[SUPPLIED DATA — start]
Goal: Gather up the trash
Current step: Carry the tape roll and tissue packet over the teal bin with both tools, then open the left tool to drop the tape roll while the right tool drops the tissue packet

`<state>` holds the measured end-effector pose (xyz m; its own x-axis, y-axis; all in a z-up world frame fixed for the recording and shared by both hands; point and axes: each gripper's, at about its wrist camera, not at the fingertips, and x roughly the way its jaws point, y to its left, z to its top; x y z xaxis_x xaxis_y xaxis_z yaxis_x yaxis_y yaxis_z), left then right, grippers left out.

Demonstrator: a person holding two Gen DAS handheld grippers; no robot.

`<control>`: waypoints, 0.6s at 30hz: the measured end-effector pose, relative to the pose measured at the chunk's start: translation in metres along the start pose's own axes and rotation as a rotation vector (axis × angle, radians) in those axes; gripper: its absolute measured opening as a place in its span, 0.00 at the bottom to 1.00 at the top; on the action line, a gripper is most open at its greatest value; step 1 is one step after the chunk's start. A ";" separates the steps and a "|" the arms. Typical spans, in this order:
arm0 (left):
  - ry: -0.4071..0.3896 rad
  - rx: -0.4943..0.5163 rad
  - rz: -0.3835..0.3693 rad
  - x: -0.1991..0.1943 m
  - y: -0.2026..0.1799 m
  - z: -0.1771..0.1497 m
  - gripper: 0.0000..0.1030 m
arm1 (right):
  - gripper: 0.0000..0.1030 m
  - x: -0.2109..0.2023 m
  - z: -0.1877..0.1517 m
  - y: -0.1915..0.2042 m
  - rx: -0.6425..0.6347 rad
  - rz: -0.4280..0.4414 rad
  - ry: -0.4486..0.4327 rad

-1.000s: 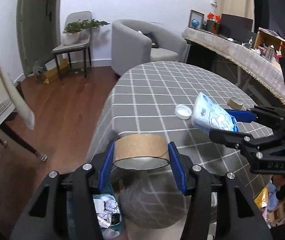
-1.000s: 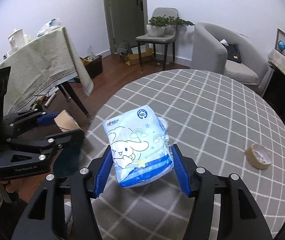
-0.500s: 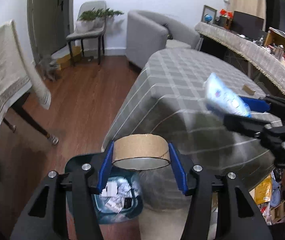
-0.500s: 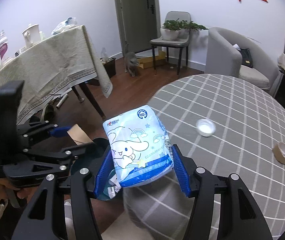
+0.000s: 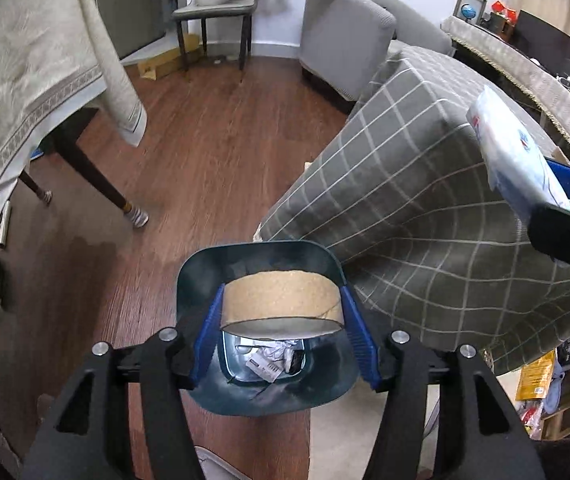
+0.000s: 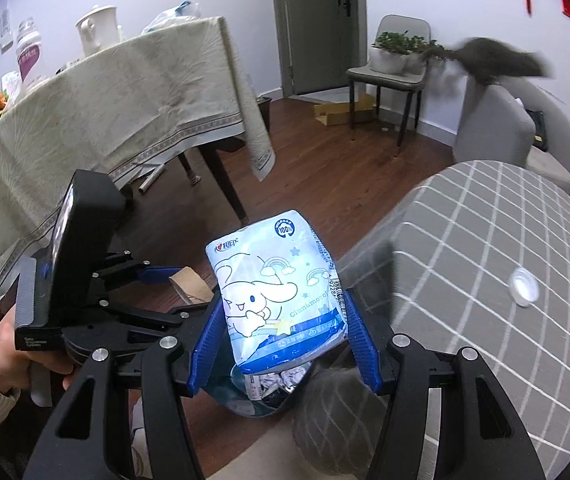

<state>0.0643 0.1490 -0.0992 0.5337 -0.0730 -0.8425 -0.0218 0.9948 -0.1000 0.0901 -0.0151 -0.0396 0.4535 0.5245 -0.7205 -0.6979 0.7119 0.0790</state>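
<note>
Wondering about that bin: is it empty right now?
No, the teal trash bin already holds crumpled paper scraps, visible below the cardboard tape roll.

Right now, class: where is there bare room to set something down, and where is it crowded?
Free: the checked tabletop around the white cap, and the wood floor between both tables. Crowded: the bin, holding trash, under the cardboard ring.

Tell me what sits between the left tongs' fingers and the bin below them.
Left wrist view: a cardboard tape roll between the opening left tongs; beneath it only air down to the teal bin.
</note>
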 end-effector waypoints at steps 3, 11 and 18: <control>0.007 0.002 0.011 0.003 0.006 -0.005 0.73 | 0.57 0.009 0.001 0.006 -0.002 0.006 0.018; -0.007 -0.027 0.026 -0.004 0.030 -0.010 0.81 | 0.57 0.033 0.004 0.019 -0.004 0.013 0.070; -0.092 -0.077 0.012 -0.026 0.052 -0.005 0.85 | 0.57 0.057 0.001 0.030 -0.010 0.010 0.126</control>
<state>0.0452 0.2021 -0.0850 0.6080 -0.0504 -0.7923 -0.0920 0.9868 -0.1335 0.0960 0.0366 -0.0778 0.3740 0.4682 -0.8005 -0.7077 0.7020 0.0800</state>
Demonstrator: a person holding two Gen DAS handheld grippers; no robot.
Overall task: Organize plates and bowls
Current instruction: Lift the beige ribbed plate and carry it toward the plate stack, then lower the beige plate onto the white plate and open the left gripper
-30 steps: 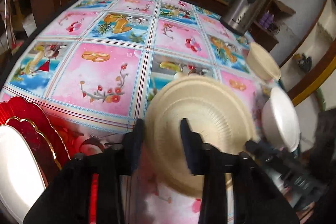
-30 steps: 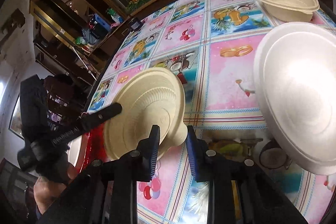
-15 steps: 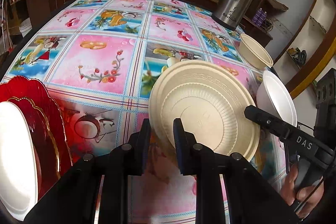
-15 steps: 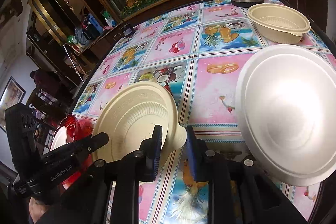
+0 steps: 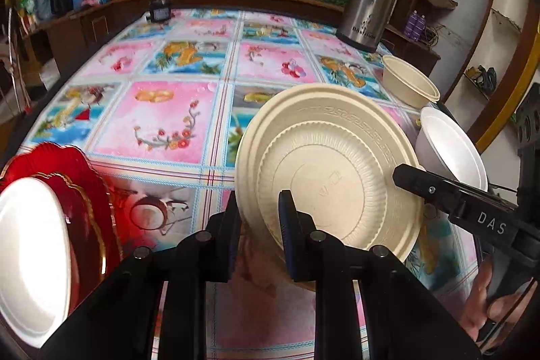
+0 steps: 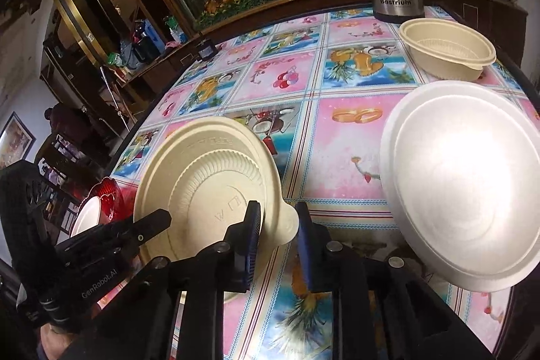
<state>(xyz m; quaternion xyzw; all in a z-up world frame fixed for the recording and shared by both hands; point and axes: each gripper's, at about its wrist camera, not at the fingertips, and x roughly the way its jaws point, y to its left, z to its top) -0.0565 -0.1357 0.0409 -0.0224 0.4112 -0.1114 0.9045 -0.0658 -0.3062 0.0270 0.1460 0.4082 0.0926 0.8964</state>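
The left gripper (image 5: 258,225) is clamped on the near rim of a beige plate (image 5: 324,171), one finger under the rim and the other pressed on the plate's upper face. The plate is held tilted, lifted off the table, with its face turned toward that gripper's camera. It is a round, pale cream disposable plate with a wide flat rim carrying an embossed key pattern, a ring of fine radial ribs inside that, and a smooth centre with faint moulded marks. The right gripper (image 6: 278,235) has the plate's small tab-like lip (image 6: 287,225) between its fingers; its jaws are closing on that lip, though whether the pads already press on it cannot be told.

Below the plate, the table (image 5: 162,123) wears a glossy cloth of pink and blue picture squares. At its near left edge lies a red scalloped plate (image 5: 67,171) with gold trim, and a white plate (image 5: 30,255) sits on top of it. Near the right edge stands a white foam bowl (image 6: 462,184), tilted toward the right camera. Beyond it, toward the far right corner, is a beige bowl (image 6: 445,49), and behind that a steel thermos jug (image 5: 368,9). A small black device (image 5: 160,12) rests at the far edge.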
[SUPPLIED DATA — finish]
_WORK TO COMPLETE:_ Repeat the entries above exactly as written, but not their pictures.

_RESPONSE TO THIS EXERCISE:_
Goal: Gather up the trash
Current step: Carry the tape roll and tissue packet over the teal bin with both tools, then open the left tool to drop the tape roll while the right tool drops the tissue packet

`<state>` holds the measured end-effector pose (xyz m; its own x-axis, y-axis; all in a z-up world frame fixed for the recording and shared by both hands; point and axes: each gripper's, at about its wrist camera, not at the fingertips, and x roughly the way its jaws point, y to its left, z to its top; x y z xaxis_x xaxis_y xaxis_z yaxis_x yaxis_y yaxis_z), left then right, grippers left out.

Demonstrator: a person holding two Gen DAS handheld grippers; no robot.

`<control>`: waypoints, 0.6s at 30hz: the measured end-effector pose, relative to the pose measured at the chunk's start: translation in metres along the start pose's own axes and rotation as a rotation vector (axis × angle, radians) in those axes; gripper: its absolute measured opening as a place in its span, 0.00 at the bottom to 1.00 at the top; on the action line, a gripper is most open at its greatest value; step 1 is one step after the chunk's start. A ";" separates the steps and a "|" the arms. Typical spans, in this order:
arm0 (left):
  - ry: -0.4071..0.3896 rad
  - rx: -0.4943..0.5163 rad
  - rz: -0.3835..0.3693 rad
  - x: -0.1991..0.1943 m
  - y: -0.2026..0.1799 m
  - z: -0.1771..0.1497 m
  - gripper: 0.0000..0.1030 m
arm1 (right):
  - gripper: 0.0000..0.1030 m
  - x: -0.2109..0.2023 m
  - z: -0.1877..0.1517 m
  - y: -0.1915..0.2042 m
  - rx: -0.6425..0.6347 rad
  - rz: -0.4280..0.4414 rad
  - ry: -0.4486..0.4327 rad

-1.000s: 
-1.000s: 
-0.500s: 
-0.500s: 
+0.000s: 
+0.000s: 

<state>0.0643 0.1490 -0.0992 0.5337 -0.0730 -0.8425 -0.0218 0.9948 -0.1000 0.0901 -0.0151 -0.0396 0.4535 0.5245 -0.7205 -0.6979 0.7119 0.0790</state>
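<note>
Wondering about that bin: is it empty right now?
No, the teal trash bin already holds crumpled paper scraps, visible below the cardboard tape roll.

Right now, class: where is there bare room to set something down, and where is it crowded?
Free: the checked tabletop around the white cap, and the wood floor between both tables. Crowded: the bin, holding trash, under the cardboard ring.

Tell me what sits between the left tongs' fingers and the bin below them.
Left wrist view: a cardboard tape roll between the opening left tongs; beneath it only air down to the teal bin.
</note>
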 end-effector waypoints at steps 3, 11 and 18: <control>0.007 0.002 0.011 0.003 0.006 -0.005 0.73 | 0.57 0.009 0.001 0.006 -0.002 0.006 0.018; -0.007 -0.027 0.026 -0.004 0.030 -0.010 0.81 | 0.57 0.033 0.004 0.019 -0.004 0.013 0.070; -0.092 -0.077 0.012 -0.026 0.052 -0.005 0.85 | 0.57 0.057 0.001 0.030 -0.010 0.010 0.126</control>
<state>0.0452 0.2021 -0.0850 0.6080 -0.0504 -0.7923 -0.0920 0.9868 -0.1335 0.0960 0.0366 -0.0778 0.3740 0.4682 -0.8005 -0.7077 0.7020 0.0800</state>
Demonstrator: a person holding two Gen DAS handheld grippers; no robot.
Overall task: Organize plates and bowls
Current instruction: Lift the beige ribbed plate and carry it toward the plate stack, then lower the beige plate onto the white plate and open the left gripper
-30 steps: 
-30 steps: 
-15 steps: 
-15 steps: 
+0 steps: 
+0 steps: 
<state>(xyz m; quaternion xyzw; all in a z-up world frame fixed for the recording and shared by both hands; point and axes: each gripper's, at about its wrist camera, not at the fingertips, and x roughly the way its jaws point, y to its left, z to its top) -0.0565 -0.1357 0.0409 -0.0224 0.4112 -0.1114 0.9045 -0.0658 -0.3062 0.0270 0.1460 0.4082 0.0926 0.8964</state>
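The left gripper (image 5: 258,225) is clamped on the near rim of a beige plate (image 5: 324,171), one finger under the rim and the other pressed on the plate's upper face. The plate is held tilted, lifted off the table, with its face turned toward that gripper's camera. It is a round, pale cream disposable plate with a wide flat rim carrying an embossed key pattern, a ring of fine radial ribs inside that, and a smooth centre with faint moulded marks. The right gripper (image 6: 278,235) has the plate's small tab-like lip (image 6: 287,225) between its fingers; its jaws are closing on that lip, though whether the pads already press on it cannot be told.

Below the plate, the table (image 5: 162,123) wears a glossy cloth of pink and blue picture squares. At its near left edge lies a red scalloped plate (image 5: 67,171) with gold trim, and a white plate (image 5: 30,255) sits on top of it. Near the right edge stands a white foam bowl (image 6: 462,184), tilted toward the right camera. Beyond it, toward the far right corner, is a beige bowl (image 6: 445,49), and behind that a steel thermos jug (image 5: 368,9). A small black device (image 5: 160,12) rests at the far edge.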

No part of the exercise is left unanswered.